■ **What is being asked**:
Images aside, return all the entries exactly.

___

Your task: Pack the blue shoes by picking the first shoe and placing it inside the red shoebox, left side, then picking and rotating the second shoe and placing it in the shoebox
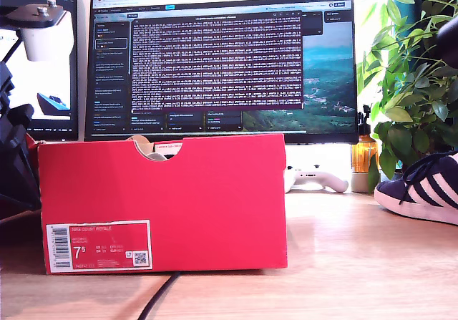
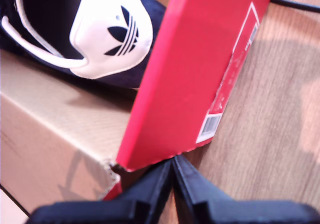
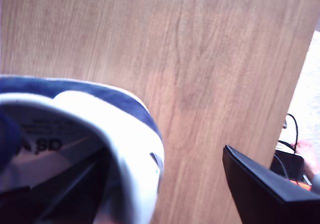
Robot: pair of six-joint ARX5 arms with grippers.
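Note:
The red shoebox [image 1: 164,198] stands on the wooden desk toward the exterior view's left, its barcode label facing the camera. One blue shoe [image 2: 100,33] lies inside it, white heel tab showing. My first gripper [image 2: 173,166] is shut and empty, its tips just above the box's [image 2: 195,73] corner near the label. Its dark arm [image 1: 14,155] shows at the exterior view's left edge. The second blue shoe [image 1: 422,187] sits at the exterior view's right edge. My second gripper [image 3: 165,194] is open at this shoe [image 3: 100,134]. One finger [image 3: 265,194] stands apart from it; the other is hidden by it.
A large monitor [image 1: 222,62] stands behind the box, with a second screen [image 1: 50,62] at the exterior view's left. A leafy plant [image 1: 415,84], an orange bottle [image 1: 363,155] and a white game controller [image 1: 311,178] are at the back right. A black cable [image 1: 157,298] runs forward from under the box.

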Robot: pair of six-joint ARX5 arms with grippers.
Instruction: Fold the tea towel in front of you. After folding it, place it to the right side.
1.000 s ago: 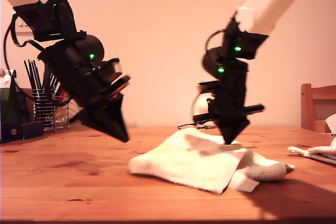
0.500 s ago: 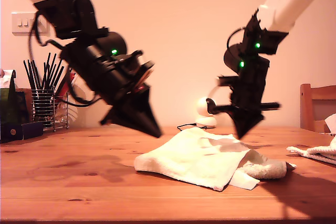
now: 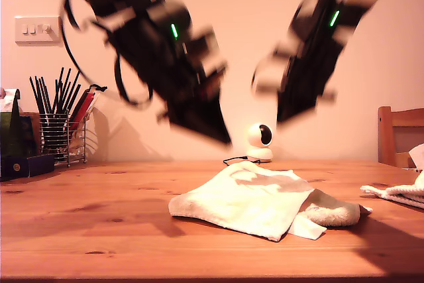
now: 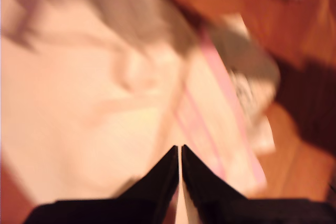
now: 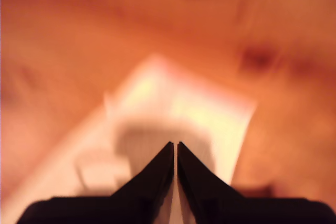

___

■ **Exercise answer**:
Your task: Pack the blue shoes by picking the first shoe and placing it inside the red shoebox, left side, then picking and rotating the second shoe and placing it in the shoebox
Robot: pair of six-joint ARX5 arms with grippers.
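Note:
The red shoebox [image 1: 164,198] stands on the wooden desk toward the exterior view's left, its barcode label facing the camera. One blue shoe [image 2: 100,33] lies inside it, white heel tab showing. My first gripper [image 2: 173,166] is shut and empty, its tips just above the box's [image 2: 195,73] corner near the label. Its dark arm [image 1: 14,155] shows at the exterior view's left edge. The second blue shoe [image 1: 422,187] sits at the exterior view's right edge. My second gripper [image 3: 165,194] is open at this shoe [image 3: 100,134]. One finger [image 3: 265,194] stands apart from it; the other is hidden by it.
A large monitor [image 1: 222,62] stands behind the box, with a second screen [image 1: 50,62] at the exterior view's left. A leafy plant [image 1: 415,84], an orange bottle [image 1: 363,155] and a white game controller [image 1: 311,178] are at the back right. A black cable [image 1: 157,298] runs forward from under the box.
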
Robot: pair of six-joint ARX5 arms with grippers.
Instruction: Fold the tea towel in front of you. After folding it, place it to the right side.
1.000 s ago: 
0.500 s ago: 
now: 
now: 
now: 

No other output is expected for this exercise.